The publication Machines Wear Costumes, edited by Attilia Fattori Franchini and Ilaria Gianni, reflects on Franceschinis oeuvre and will be published in 2025 by LENZ PRESS.
The project is supported by the Directorate-General for Contemporary Creativity of the Italian Ministry of Culture under the Italian Council program (13th edition, 2024), which aims to promote Italian contemporary art worldwide.

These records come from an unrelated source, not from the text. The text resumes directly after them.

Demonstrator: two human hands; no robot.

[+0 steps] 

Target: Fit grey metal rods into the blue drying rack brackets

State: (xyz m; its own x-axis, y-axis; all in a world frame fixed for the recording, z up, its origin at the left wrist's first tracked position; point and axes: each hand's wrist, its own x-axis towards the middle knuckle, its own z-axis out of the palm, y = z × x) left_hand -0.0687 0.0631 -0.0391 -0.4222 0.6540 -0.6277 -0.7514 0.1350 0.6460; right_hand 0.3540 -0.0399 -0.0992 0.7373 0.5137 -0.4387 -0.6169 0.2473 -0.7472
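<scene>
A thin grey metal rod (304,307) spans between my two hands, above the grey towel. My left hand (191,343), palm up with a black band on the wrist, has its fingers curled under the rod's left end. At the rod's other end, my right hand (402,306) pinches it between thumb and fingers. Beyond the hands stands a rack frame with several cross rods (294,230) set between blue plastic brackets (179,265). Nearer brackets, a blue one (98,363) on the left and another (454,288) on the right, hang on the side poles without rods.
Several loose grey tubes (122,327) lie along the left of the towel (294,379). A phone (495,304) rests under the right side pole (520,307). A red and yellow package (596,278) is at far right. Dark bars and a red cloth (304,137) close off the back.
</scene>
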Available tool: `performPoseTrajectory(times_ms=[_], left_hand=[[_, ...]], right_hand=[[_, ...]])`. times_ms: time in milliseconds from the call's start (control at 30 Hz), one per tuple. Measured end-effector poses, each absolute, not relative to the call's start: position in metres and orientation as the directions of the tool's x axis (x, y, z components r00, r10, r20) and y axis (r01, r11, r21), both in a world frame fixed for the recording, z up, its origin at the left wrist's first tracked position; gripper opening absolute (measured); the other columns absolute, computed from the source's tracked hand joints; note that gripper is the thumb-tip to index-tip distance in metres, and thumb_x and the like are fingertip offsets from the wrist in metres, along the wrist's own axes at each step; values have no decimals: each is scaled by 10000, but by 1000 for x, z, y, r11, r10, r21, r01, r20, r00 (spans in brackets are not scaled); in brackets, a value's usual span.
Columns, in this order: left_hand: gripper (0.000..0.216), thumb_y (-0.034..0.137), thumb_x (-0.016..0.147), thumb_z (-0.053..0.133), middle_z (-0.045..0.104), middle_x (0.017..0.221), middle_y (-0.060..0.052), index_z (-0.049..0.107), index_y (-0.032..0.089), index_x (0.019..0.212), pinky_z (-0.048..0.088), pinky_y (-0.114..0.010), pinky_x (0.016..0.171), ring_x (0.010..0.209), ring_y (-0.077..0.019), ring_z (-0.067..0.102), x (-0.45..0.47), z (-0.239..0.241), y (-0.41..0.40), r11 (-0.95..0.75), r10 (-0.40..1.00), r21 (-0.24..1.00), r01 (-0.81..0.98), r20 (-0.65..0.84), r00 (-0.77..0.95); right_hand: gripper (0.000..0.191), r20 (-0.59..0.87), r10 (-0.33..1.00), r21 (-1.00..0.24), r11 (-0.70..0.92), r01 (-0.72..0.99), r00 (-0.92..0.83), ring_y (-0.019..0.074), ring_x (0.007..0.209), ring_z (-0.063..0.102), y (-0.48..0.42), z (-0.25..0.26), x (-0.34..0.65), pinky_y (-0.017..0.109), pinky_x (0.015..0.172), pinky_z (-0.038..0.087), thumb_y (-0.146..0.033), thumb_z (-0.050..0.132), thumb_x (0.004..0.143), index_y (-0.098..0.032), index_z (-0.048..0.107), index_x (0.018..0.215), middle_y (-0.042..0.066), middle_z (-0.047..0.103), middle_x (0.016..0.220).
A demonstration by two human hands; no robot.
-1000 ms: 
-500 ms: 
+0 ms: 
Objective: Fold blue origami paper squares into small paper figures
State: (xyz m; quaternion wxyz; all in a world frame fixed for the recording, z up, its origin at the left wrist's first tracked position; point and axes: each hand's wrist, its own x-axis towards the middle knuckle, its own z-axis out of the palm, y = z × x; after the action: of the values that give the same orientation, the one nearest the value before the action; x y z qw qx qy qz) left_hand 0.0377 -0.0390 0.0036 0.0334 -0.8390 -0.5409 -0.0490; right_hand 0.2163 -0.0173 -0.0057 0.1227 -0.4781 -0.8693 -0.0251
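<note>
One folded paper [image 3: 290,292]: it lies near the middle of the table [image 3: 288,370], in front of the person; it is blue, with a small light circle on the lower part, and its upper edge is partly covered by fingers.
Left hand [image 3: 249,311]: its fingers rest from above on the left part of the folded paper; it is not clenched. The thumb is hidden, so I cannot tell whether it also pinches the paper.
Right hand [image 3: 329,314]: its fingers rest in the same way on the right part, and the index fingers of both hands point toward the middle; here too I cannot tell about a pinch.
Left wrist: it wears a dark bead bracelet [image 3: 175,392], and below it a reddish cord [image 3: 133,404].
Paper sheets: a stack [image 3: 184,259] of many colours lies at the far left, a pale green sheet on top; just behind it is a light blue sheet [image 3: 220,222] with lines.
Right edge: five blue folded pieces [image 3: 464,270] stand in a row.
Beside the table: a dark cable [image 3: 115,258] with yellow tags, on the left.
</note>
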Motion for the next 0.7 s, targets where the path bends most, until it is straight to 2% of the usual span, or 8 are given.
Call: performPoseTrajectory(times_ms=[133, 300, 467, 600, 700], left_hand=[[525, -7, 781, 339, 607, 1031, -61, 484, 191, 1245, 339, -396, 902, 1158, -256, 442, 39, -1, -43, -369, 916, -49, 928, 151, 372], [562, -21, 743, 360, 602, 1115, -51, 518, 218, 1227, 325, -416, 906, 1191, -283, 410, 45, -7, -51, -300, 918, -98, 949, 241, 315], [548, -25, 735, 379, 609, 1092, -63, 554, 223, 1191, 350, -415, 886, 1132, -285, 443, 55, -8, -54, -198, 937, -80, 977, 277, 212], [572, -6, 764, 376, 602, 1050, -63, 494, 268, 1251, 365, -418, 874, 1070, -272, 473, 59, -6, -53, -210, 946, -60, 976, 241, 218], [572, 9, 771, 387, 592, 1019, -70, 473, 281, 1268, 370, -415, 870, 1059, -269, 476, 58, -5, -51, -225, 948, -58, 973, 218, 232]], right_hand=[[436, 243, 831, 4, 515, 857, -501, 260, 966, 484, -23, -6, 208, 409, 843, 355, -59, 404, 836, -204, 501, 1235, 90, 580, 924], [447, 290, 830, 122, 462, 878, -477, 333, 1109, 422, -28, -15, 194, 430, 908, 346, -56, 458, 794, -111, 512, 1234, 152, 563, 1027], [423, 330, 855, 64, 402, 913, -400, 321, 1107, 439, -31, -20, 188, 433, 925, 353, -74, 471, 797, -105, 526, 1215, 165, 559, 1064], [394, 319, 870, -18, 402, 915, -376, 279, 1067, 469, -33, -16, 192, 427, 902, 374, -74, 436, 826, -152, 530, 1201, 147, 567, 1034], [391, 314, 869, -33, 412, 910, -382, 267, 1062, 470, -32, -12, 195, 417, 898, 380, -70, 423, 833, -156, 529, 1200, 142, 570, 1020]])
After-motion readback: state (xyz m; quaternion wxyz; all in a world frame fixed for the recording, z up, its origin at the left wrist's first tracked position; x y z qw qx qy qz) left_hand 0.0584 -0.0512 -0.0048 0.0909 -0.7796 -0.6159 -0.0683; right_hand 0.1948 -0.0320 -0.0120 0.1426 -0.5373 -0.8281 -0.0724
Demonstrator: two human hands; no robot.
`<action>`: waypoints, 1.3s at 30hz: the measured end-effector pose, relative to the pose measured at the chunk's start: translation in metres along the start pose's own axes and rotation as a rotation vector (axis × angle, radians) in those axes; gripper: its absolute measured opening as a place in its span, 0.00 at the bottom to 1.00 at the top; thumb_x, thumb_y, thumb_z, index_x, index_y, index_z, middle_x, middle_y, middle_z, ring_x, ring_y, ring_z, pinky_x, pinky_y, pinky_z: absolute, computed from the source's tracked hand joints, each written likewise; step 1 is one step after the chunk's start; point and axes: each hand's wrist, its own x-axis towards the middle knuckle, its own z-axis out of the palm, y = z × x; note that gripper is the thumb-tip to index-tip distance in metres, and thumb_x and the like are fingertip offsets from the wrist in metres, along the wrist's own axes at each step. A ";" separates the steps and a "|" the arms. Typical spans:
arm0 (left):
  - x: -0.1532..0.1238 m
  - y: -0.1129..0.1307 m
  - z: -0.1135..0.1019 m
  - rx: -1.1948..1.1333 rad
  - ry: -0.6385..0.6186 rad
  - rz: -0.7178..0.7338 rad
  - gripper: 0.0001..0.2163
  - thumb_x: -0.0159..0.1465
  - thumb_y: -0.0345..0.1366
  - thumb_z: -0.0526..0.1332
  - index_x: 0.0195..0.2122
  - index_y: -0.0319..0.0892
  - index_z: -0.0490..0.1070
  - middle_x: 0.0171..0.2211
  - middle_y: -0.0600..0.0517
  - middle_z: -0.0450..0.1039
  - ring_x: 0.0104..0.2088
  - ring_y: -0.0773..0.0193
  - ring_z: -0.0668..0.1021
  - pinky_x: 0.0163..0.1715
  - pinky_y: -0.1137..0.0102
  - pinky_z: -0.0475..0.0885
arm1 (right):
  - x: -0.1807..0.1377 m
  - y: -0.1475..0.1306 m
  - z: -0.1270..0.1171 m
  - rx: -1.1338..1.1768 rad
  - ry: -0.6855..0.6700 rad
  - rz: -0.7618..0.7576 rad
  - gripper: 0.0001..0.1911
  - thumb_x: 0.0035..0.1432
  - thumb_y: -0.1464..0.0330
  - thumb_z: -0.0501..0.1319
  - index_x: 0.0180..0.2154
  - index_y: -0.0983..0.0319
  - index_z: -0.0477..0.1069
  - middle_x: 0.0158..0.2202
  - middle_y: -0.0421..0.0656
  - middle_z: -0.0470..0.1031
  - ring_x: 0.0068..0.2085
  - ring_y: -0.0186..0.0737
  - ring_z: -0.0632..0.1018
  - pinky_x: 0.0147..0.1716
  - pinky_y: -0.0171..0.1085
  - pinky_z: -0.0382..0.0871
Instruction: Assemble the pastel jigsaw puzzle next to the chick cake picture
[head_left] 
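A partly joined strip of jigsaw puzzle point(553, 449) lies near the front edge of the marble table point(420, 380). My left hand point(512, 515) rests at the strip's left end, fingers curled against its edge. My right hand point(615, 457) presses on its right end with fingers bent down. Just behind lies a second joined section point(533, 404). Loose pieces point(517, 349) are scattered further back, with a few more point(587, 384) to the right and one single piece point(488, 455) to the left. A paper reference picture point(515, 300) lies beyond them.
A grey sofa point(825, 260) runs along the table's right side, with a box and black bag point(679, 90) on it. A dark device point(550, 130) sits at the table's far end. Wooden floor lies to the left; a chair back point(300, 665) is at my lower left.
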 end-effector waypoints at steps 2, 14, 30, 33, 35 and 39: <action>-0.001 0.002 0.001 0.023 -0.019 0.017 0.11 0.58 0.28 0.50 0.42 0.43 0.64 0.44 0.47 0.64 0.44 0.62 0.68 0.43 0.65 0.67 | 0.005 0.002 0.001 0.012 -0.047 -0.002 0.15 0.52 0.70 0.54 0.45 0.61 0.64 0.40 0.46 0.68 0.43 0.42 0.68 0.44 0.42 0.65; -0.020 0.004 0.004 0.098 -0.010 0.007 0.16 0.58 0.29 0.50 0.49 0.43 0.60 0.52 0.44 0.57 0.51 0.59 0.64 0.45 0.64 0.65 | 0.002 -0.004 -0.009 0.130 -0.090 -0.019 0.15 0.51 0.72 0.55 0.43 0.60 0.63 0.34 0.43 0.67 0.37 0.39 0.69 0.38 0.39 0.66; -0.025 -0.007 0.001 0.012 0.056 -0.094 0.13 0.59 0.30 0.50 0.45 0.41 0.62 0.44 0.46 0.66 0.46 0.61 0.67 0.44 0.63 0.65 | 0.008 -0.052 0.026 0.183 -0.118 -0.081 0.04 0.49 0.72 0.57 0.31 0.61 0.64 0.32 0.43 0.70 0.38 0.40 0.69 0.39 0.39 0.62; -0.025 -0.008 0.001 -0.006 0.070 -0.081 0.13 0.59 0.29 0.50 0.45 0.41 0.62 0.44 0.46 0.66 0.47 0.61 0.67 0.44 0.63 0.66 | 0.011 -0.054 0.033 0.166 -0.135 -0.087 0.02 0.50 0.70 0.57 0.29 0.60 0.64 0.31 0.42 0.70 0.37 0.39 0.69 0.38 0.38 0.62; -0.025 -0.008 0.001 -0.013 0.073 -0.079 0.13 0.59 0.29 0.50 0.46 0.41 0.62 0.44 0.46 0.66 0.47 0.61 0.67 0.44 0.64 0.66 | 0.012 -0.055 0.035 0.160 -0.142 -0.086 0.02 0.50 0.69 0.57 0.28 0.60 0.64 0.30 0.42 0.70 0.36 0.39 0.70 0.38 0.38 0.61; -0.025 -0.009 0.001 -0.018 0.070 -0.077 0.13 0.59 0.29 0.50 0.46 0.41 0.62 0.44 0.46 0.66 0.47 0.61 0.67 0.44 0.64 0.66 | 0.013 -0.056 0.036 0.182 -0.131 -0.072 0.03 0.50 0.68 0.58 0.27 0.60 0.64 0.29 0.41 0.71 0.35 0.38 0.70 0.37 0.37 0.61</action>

Anna Franceschini (lives and works in Milan) works in a wide variety of media, including film, performance, kinetic sculpture, and photocopy. Her videos and films have been presented at numerous festivals, including the Locarno Film Festival, IFFR/Rotterdam Film Festival, TFF/Torino Film Festival, Courtisane in Ghent, Lo Schermo dellArte in Florence, the FIFA in Montréal, and the Vilnius Film Festival. Solo exhibitions and performances include: Villa DEste, Tivoli (2025); Triennale, Milan (2023); Vistamare Milan/Pescara (2023, 2020, 2016); Istituto Svizzero, Milan (2022); Emanuela Campoli Gallery, Paris (2022); Kunstverein für die Rheinlande und Westfalen, Düsseldorf (2015); GAM, Turin (2015); Spike Island, Bristol (2014); Museion, Bolzano; Objectif Exhibitions, Antwerp (2012); Fiorucci Art Trust, London (2014); Fondazione Bevilacqua La Masa, Venice (2013); Peep Hole, Milan (2012); KIOSK, Ghent (2011); Almanac, London (2008). Among the venues of her most recent group shows: Tinguely Museum, Basel (2024); Mudam, Luxembourg (2023); MAXXI LAquila (2023); Teatrino di Palazzo Grassi, Venice (2022); Neuer Kunstverein, Vienna (2022); GAMeC, Bergamo (2022); Salzburger Kunstverein, Salzburg (2022); Quadriennale dArte 2020, Palazzo delle Esposizioni, Rome (2020); Kunstinstituut Melly (FKA Witte de With), Rotterdam (2020); MAXXI, Rome (2020); Fondazione ICA, Milan (2019); CAC, Vilnius (2017); Kunstraum, London (2017); MACRO, Rome (2016); Matadero, Madrid (2016); Fondazione Sandretto Re Rebaudengo, Turin (2013); Les Abattoirs, Toulouse (2012); and Villa Medici, Rome (2012). She is a finalist for the Mario Merz Prize 2025. In 2022 she was one of the recipients of the Pollock-Krasner Foundation Grant, and in 2019 she made the short film BUSTROFEDICO, a special project conceived as part of the Italian Pavilion at the Biennale Arte in Venice. In 2017 her project CARTABURRO was the winner of the Italian Council, sponsored by the Ministry of Culture. Her work is part of numerous public and private collections, including Centre Pompidou in Paris, Les Abattoirs in Toulouse, Nouveau Musée National de Monaco, Triennale Milano, MACRO in Rome, GAMeC in Bergamo, Fondazione Fiera Milano, MACTE in Termoli, Nicoletta Fiorucci Foundation, and Silvia Fiorucci Collection. She holds a PhD in Visual and Media Studies and teaches at NABA, Nuova Accademia di Belle Arti in Milan.